### DATA EXCERPTS
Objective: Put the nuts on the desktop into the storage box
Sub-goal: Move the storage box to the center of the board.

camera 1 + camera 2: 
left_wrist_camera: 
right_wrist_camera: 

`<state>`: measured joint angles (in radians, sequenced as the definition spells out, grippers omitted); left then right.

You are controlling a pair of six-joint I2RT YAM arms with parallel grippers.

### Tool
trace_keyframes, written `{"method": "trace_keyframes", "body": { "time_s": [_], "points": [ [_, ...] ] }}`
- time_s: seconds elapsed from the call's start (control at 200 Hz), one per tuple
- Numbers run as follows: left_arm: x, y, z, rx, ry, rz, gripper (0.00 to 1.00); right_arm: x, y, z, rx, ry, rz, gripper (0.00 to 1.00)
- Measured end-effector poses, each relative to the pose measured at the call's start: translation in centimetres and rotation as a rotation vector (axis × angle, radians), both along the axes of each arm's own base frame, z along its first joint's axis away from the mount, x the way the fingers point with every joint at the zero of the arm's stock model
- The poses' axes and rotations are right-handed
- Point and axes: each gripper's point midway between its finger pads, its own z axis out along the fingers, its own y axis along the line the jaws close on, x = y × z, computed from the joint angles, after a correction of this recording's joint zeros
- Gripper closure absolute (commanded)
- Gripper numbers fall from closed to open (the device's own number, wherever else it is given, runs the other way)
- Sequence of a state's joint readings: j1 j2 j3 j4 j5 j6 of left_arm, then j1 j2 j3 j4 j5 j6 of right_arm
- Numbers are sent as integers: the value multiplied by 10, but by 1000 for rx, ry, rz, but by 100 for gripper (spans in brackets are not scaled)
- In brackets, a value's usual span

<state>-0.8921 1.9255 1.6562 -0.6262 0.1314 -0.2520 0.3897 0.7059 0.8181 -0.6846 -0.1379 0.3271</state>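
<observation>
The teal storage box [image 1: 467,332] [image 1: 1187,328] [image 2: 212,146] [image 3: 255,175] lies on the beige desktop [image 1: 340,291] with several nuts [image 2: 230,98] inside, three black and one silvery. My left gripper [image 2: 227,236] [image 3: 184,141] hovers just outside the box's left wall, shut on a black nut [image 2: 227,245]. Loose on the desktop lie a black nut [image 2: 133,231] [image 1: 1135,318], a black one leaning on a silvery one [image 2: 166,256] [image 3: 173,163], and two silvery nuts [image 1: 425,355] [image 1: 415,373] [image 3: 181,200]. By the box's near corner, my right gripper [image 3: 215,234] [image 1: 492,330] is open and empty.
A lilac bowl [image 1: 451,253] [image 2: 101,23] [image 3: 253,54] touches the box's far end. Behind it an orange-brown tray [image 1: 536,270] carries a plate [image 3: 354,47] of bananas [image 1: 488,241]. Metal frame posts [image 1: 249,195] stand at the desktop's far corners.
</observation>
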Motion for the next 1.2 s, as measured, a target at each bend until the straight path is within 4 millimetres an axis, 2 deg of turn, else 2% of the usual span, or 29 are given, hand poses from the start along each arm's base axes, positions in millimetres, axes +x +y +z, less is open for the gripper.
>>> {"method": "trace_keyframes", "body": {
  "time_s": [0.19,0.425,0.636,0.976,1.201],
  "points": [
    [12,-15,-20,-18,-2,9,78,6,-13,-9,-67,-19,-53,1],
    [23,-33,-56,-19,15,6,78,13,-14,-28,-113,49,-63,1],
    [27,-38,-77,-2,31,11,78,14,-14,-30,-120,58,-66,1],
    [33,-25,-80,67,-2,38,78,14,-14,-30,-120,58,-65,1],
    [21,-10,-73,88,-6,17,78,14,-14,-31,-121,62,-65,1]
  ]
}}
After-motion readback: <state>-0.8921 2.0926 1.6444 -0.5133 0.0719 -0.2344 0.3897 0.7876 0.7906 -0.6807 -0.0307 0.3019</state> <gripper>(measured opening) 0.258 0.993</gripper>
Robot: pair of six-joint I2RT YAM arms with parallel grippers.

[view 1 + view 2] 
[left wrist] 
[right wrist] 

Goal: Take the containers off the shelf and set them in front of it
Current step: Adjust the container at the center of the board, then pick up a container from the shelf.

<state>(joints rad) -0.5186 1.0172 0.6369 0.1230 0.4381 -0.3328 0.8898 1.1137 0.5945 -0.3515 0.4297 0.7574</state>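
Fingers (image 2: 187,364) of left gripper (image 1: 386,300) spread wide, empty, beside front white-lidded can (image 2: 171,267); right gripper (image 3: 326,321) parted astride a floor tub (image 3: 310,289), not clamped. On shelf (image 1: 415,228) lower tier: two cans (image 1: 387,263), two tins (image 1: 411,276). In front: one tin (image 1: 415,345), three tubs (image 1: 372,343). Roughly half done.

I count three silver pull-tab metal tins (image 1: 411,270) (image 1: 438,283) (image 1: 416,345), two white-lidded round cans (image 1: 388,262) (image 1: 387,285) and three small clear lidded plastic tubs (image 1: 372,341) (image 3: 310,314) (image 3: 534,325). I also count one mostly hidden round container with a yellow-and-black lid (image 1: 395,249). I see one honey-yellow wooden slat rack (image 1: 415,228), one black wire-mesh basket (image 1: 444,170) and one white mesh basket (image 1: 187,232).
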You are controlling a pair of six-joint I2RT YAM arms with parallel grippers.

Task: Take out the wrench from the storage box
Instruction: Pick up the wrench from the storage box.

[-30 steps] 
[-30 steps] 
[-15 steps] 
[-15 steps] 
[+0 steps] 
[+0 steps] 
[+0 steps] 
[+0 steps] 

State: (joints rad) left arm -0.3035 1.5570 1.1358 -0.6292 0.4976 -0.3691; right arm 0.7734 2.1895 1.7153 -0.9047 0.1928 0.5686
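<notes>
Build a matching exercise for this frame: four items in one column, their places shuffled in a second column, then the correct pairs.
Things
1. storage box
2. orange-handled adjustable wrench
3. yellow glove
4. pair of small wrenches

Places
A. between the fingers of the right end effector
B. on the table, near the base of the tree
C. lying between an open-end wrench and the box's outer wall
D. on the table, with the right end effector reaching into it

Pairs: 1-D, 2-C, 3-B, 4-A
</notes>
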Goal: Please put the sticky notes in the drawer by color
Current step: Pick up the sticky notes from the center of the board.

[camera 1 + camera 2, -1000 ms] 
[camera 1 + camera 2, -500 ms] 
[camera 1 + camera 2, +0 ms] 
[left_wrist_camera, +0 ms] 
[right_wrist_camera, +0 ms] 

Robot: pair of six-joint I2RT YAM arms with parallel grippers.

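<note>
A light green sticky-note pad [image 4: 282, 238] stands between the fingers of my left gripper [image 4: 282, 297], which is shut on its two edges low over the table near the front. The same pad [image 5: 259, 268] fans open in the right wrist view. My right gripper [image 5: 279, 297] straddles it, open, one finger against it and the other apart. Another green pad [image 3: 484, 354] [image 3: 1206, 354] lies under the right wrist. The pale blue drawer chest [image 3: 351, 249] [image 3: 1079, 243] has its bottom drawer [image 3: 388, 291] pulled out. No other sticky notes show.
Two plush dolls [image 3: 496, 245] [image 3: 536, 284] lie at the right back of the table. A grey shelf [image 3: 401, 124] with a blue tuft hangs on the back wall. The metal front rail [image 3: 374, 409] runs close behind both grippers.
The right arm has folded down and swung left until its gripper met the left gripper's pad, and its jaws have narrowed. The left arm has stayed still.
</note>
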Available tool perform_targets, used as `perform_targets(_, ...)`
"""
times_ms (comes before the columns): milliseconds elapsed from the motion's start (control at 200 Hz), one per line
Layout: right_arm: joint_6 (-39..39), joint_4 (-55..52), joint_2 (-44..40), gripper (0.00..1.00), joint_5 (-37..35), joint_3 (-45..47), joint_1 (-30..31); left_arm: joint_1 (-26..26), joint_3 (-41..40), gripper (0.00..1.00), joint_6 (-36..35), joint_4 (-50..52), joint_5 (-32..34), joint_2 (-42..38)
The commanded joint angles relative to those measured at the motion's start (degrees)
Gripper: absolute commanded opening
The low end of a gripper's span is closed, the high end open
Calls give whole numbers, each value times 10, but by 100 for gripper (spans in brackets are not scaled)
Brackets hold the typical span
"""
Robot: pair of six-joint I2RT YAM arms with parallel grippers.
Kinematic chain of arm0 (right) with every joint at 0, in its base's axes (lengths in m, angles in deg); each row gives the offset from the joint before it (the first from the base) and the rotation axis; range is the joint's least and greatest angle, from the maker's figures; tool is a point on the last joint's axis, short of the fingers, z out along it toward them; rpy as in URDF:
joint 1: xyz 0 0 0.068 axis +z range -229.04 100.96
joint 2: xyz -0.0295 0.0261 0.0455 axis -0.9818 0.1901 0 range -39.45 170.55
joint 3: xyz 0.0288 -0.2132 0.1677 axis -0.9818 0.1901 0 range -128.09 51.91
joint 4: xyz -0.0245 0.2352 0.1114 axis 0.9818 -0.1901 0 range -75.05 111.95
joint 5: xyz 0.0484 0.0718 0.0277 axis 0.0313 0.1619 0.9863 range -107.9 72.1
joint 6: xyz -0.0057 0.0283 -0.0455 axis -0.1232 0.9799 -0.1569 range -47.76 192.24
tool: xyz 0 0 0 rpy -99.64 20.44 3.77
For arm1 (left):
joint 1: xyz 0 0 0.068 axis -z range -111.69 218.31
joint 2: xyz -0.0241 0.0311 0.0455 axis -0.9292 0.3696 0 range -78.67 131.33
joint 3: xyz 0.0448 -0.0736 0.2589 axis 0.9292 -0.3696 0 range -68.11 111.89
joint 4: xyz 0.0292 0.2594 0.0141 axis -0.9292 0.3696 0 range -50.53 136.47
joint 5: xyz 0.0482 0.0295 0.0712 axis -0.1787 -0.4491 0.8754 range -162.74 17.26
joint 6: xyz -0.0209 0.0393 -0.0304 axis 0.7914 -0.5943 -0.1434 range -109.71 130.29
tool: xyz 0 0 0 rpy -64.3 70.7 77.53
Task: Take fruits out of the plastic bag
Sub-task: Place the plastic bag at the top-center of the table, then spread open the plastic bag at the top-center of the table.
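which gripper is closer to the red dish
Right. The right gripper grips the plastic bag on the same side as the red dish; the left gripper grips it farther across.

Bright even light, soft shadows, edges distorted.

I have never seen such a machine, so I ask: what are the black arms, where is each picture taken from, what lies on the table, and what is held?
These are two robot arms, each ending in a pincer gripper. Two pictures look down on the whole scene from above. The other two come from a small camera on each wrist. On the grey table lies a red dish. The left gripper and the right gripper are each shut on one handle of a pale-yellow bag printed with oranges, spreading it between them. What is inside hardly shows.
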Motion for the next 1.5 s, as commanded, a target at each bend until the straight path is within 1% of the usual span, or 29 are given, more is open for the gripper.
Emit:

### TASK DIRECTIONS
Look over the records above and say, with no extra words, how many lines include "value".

### THE ANSWER
3